## How to complete this task
Restate, word for word, the lines from the opening line of the data through the line containing "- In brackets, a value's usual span", both included, and nothing else.

## Given data
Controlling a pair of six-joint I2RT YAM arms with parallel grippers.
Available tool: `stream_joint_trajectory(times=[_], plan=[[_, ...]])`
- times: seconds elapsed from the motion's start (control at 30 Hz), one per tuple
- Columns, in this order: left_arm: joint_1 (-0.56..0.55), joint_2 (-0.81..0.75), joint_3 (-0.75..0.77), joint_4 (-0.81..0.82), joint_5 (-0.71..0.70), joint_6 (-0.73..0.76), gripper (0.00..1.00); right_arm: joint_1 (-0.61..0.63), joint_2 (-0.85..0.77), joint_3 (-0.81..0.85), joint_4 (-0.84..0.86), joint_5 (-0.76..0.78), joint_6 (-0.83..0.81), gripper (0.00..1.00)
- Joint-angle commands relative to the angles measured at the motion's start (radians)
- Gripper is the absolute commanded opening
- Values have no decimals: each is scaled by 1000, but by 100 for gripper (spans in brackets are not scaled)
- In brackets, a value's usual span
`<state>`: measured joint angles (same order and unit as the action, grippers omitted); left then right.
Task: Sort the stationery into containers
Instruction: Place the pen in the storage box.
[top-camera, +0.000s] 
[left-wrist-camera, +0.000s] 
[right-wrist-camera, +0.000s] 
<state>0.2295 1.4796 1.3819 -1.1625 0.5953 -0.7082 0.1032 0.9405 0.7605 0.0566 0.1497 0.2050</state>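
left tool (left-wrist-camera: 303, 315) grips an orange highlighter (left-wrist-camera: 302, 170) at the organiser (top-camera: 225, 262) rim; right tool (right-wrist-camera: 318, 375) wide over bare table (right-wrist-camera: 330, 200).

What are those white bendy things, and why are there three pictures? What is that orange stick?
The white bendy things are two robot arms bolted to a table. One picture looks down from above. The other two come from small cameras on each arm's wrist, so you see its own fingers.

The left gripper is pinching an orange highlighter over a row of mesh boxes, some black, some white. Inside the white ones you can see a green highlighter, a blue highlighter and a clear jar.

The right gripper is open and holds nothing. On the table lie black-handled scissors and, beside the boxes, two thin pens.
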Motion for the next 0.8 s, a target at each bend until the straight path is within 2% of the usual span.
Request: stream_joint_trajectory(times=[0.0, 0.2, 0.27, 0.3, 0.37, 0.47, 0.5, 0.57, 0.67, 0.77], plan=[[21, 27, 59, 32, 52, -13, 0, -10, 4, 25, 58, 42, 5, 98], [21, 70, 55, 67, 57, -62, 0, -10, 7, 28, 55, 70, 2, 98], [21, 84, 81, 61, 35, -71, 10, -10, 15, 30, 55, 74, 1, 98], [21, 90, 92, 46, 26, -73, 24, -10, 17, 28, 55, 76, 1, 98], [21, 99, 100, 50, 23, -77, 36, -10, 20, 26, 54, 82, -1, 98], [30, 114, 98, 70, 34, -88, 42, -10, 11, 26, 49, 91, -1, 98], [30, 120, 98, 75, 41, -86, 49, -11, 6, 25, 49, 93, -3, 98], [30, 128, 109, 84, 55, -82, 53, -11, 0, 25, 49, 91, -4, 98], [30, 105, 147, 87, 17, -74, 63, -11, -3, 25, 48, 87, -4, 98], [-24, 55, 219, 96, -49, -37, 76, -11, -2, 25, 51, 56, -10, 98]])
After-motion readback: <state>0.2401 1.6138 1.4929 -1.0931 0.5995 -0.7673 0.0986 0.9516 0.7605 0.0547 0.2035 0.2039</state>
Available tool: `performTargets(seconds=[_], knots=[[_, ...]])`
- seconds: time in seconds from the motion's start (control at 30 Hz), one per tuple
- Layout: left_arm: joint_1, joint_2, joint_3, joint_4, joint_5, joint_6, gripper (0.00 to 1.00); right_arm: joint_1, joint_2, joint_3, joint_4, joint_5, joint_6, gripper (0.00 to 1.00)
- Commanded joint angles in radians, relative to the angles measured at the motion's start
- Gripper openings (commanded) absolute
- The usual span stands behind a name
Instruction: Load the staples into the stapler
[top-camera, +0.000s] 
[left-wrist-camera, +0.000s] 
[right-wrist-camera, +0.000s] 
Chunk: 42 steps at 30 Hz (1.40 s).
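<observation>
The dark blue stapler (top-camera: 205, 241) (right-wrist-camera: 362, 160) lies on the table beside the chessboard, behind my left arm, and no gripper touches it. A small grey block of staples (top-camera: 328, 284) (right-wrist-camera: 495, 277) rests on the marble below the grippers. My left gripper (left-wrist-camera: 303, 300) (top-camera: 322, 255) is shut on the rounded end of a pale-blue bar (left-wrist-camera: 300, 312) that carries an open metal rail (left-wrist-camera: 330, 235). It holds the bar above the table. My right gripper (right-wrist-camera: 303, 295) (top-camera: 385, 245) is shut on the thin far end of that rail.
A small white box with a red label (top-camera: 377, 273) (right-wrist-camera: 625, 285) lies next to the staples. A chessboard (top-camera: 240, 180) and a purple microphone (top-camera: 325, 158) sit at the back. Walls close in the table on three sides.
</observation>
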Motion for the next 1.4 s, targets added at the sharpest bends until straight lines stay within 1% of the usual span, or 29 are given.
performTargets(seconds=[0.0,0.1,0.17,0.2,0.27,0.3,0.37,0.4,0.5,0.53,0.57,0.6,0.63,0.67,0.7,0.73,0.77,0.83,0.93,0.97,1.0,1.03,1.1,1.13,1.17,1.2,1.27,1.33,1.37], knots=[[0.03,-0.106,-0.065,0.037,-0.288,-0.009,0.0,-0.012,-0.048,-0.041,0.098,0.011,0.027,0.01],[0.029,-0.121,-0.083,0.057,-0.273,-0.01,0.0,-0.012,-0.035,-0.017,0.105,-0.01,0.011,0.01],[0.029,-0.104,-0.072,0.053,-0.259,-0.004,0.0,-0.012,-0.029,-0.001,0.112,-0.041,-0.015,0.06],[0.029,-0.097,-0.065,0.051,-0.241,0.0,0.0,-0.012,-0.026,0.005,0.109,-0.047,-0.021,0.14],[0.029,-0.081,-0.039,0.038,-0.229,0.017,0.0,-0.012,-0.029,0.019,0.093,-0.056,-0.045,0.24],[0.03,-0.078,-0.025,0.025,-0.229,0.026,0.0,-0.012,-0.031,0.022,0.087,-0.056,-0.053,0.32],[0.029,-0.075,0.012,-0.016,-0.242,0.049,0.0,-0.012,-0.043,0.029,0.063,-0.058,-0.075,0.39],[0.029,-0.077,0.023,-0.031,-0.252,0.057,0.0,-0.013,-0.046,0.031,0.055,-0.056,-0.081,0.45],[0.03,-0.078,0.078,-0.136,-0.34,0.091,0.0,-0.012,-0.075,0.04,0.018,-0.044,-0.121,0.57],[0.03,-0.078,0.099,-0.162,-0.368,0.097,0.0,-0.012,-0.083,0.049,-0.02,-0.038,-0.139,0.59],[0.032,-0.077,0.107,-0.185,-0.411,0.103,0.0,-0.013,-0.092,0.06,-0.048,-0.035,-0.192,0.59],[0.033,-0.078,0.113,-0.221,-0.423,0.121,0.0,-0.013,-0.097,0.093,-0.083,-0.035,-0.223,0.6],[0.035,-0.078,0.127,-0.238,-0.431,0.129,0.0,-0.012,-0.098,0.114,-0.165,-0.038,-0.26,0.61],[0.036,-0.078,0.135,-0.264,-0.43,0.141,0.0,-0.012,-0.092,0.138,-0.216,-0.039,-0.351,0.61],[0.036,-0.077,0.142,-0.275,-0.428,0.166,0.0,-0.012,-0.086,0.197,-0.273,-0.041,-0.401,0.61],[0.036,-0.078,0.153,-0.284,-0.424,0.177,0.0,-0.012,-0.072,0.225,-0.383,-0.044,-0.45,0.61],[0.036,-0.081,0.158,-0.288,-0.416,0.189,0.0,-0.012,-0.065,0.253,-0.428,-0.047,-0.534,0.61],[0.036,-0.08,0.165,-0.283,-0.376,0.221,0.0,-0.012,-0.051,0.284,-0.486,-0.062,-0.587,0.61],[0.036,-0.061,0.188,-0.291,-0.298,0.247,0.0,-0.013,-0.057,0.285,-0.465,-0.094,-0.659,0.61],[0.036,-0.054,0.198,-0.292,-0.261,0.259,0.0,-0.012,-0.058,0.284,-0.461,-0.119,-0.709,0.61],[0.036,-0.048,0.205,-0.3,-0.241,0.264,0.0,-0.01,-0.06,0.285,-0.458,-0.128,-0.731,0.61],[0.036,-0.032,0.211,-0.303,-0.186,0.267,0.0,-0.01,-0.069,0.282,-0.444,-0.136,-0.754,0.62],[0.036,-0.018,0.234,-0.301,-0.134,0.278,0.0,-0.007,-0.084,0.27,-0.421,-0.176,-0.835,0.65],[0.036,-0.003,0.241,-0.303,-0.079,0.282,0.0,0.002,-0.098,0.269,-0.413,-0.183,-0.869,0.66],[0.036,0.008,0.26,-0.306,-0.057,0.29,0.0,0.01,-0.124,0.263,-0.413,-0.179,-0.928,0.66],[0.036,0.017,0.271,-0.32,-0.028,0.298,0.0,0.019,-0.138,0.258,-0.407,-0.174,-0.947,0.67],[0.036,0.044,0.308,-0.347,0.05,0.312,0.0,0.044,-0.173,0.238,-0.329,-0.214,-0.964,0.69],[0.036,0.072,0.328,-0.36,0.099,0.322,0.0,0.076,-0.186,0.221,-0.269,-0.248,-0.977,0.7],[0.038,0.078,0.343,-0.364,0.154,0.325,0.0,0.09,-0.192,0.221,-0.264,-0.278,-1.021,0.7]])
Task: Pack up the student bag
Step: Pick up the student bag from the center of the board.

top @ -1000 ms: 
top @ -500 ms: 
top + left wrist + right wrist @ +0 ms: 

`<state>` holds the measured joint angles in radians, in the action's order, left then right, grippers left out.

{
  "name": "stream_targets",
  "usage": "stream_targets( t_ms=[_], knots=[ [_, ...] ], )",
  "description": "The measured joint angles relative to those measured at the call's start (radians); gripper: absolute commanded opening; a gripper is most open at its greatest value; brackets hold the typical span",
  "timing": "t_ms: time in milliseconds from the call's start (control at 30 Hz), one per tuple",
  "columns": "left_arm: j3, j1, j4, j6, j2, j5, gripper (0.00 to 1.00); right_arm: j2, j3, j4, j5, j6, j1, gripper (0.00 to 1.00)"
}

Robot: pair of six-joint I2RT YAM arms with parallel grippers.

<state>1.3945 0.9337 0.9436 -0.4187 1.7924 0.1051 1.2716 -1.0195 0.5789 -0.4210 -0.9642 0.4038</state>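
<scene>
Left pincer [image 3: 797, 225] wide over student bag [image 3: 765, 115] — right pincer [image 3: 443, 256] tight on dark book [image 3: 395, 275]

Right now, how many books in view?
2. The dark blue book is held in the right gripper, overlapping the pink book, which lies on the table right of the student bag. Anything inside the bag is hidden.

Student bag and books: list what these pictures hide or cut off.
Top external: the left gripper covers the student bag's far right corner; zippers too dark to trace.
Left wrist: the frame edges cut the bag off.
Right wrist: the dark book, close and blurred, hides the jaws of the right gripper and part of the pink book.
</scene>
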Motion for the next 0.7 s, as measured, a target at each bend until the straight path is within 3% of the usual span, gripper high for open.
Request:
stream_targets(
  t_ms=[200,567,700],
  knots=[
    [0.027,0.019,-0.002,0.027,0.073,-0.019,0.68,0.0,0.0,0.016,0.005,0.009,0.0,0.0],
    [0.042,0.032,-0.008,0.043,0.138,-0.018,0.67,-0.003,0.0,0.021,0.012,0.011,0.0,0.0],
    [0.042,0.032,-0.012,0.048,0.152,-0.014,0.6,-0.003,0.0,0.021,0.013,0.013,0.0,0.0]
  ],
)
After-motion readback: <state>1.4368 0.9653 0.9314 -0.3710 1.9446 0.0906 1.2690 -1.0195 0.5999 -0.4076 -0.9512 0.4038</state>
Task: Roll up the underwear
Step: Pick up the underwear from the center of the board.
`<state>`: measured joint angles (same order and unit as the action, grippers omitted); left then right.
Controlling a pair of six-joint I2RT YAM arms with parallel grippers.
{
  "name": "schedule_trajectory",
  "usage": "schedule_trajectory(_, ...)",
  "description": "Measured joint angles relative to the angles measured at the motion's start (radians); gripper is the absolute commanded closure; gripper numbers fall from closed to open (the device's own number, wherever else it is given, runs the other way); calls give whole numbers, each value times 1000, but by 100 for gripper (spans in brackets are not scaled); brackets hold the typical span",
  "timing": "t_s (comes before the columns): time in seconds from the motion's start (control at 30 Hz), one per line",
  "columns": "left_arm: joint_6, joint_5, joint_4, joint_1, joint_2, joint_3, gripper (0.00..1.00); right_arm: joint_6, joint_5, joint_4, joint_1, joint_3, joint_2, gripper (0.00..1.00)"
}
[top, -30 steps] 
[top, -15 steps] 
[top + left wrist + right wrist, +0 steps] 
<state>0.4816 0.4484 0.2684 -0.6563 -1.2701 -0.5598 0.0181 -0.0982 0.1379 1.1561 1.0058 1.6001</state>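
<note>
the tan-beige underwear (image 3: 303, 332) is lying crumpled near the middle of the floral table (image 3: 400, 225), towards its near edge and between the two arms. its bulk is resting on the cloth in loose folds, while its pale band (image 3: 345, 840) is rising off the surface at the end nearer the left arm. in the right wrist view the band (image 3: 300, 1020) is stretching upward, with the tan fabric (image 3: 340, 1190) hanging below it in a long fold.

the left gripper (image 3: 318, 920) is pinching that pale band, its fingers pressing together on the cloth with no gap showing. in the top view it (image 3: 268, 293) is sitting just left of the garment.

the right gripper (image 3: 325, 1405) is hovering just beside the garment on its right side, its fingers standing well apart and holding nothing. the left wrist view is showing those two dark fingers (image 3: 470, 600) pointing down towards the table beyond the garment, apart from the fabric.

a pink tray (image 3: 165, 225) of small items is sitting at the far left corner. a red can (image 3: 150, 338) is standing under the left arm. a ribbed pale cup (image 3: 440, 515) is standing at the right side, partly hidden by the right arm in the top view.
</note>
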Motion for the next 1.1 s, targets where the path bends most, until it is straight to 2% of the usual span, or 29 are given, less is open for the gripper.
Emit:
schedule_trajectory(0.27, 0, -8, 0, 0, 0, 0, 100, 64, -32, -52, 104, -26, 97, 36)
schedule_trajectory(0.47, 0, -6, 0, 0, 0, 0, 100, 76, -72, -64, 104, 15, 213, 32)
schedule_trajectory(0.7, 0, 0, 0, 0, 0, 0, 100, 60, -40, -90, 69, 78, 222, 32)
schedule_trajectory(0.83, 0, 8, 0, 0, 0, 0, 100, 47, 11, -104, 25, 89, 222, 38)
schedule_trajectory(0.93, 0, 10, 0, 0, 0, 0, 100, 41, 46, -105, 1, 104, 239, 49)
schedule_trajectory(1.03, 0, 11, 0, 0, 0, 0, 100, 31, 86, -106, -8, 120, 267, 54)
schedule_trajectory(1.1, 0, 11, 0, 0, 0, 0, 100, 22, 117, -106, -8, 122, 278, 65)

## Response area
Controlling a pair of six-joint I2RT YAM arms with parallel grippers.
Available tool: `stream_joint_trajectory(times=[_], plan=[[_, ...]])`
- times: seconds elapsed from the motion's start (control at 30 Hz), one per tuple
- Columns, in this order: left_arm: joint_1 (-0.56..0.55), joint_2 (-0.81..0.75), joint_3 (-0.75..0.77), joint_4 (-0.81..0.82), joint_5 (-0.71..0.70), joint_6 (-0.73..0.76), gripper (0.00..1.00); right_arm: joint_1 (-0.61..0.63), joint_2 (-0.85..0.77), joint_3 (-0.81..0.85), joint_4 (-0.84..0.86), joint_5 (-0.76..0.78), joint_6 (-0.83..0.81), gripper (0.00..1.00)
- Joint-angle commands relative to the angles measured at the motion's start (radians)
- Gripper is the absolute commanded opening
- Values have no decimals: each is scaled by 1000, but by 100 for gripper (spans in brackets are not scaled)
- In brackets, a value's usual span

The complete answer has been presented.